Each record below is to be output with no change at all.

Dataset records:
____________

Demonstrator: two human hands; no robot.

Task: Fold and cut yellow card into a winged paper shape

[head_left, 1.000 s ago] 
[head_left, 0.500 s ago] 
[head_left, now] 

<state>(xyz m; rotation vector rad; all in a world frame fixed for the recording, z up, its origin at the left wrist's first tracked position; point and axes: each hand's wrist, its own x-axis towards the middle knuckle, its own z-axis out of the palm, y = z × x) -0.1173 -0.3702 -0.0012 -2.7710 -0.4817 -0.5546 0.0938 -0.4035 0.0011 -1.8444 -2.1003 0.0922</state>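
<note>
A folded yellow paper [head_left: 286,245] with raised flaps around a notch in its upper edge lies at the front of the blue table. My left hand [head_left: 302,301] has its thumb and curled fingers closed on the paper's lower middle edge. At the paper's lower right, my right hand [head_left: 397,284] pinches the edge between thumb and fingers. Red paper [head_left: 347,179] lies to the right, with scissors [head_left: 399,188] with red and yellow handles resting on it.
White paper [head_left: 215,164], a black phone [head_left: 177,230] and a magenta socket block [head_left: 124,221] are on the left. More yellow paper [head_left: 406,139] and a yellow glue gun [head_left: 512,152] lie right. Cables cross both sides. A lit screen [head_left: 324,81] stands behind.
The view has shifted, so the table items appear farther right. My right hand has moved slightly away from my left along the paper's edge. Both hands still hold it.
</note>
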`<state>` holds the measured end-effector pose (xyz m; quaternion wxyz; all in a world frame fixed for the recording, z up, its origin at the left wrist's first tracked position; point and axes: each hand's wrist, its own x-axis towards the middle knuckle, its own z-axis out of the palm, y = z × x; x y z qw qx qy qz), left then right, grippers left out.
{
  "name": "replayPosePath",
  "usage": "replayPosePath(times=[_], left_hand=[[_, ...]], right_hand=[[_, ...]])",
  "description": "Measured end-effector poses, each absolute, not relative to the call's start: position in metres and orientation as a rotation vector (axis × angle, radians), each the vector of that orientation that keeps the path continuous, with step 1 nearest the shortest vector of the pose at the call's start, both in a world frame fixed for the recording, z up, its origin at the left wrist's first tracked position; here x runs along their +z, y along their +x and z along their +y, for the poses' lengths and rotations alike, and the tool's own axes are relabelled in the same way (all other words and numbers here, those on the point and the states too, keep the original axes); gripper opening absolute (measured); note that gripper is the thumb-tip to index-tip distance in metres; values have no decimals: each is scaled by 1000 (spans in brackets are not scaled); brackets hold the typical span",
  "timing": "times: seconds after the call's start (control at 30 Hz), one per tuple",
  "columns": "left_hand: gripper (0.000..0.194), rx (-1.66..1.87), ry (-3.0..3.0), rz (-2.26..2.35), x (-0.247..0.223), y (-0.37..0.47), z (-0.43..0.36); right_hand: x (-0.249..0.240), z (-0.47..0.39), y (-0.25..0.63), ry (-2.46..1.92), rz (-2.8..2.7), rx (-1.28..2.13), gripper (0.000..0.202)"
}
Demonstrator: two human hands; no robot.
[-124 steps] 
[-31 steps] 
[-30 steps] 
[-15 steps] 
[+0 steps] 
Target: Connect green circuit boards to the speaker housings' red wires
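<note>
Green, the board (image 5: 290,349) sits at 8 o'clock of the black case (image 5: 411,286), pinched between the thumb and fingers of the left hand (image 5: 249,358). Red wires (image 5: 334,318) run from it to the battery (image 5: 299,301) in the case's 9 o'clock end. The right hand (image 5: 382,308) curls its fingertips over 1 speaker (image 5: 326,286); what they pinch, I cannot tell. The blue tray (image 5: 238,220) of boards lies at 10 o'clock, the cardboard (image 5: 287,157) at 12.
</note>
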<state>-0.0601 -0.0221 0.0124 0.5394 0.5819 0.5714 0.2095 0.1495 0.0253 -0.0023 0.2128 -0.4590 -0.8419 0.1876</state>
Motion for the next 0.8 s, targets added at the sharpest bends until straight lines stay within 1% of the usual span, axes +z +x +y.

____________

* SOLUTION TO THIS TASK
Demonstrator: two human hands; no robot.

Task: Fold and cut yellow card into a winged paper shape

[head_left, 1.000 s ago] 
[head_left, 0.500 s ago] 
[head_left, now] 

<state>(xyz m; rotation vector rad; all in a world frame fixed for the recording, z up, its origin at the left wrist's first tracked position; point and axes: each hand's wrist, its own x-axis towards the middle knuckle, its own z-axis out of the palm, y = z × x) -0.1173 -0.3702 -0.0012 -2.7710 -0.4817 -0.5546 0.0938 -0.4035 0.0011 -1.8444 -2.1003 0.0922</state>
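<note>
A folded yellow paper [head_left: 286,245] with raised flaps around a notch in its upper edge lies at the front of the blue table. My left hand [head_left: 302,301] has its thumb and curled fingers closed on the paper's lower middle edge. At the paper's lower right, my right hand [head_left: 397,284] pinches the edge between thumb and fingers. Red paper [head_left: 347,179] lies to the right, with scissors [head_left: 399,188] with red and yellow handles resting on it.
White paper [head_left: 215,164], a black phone [head_left: 177,230] and a magenta socket block [head_left: 124,221] are on the left. More yellow paper [head_left: 406,139] and a yellow glue gun [head_left: 512,152] lie right. Cables cross both sides. A lit screen [head_left: 324,81] stands behind.
The view has shifted, so the table items appear farther right. My right hand has moved slightly away from my left along the paper's edge. Both hands still hold it.
</note>
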`<state>` holds the measured end-effector pose (xyz m; quaternion wxyz; all in a world frame fixed for the recording, z up, its origin at the left wrist's first tracked position; point and axes: each hand's wrist, its own x-axis towards the middle knuckle, its own z-axis out of the palm, y = z × x; x y z qw qx qy qz), left then right, grippers left out.
{
  "name": "replayPosePath",
  "usage": "replayPosePath(times=[_], left_hand=[[_, ...]], right_hand=[[_, ...]])",
  "description": "Measured end-effector poses, each absolute, not relative to the call's start: position in metres and orientation as a rotation vector (axis × angle, radians), each the vector of that orientation that keeps the path continuous, with step 1 nearest the shortest vector of the pose at the call's start, both in a world frame fixed for the recording, z up, its origin at the left wrist's first tracked position; here x runs along their +z, y along their +x and z along their +y, for the poses' lengths and rotations alike, and the tool's own axes are relabelled in the same way (all other words and numbers here, those on the point and the states too, keep the original axes); gripper opening absolute (measured); note that gripper is the thumb-tip to index-tip distance in metres; values have no decimals: each is scaled by 1000 (spans in brackets are not scaled); brackets hold the typical span",
  "timing": "times: seconds after the call's start (control at 30 Hz), one per tuple",
  "columns": "left_hand: gripper (0.000..0.194), rx (-1.66..1.87), ry (-3.0..3.0), rz (-2.26..2.35), x (-0.247..0.223), y (-0.37..0.47), z (-0.43..0.36); right_hand: x (-0.249..0.240), z (-0.47..0.39), y (-0.25..0.63), ry (-2.46..1.92), rz (-2.8..2.7), rx (-1.28..2.13), gripper (0.000..0.202)"
}
Demonstrator: two human hands; no robot.
[-124 steps] 
[-31 steps] 
[-30 steps] 
[-15 steps] 
[+0 steps] 
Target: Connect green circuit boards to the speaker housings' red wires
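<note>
Green, the board (image 5: 290,349) sits at 8 o'clock of the black case (image 5: 411,286), pinched between the thumb and fingers of the left hand (image 5: 249,358). Red wires (image 5: 334,318) run from it to the battery (image 5: 299,301) in the case's 9 o'clock end. The right hand (image 5: 382,308) curls its fingertips over 1 speaker (image 5: 326,286); what they pinch, I cannot tell. The blue tray (image 5: 238,220) of boards lies at 10 o'clock, the cardboard (image 5: 287,157) at 12.
</note>
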<state>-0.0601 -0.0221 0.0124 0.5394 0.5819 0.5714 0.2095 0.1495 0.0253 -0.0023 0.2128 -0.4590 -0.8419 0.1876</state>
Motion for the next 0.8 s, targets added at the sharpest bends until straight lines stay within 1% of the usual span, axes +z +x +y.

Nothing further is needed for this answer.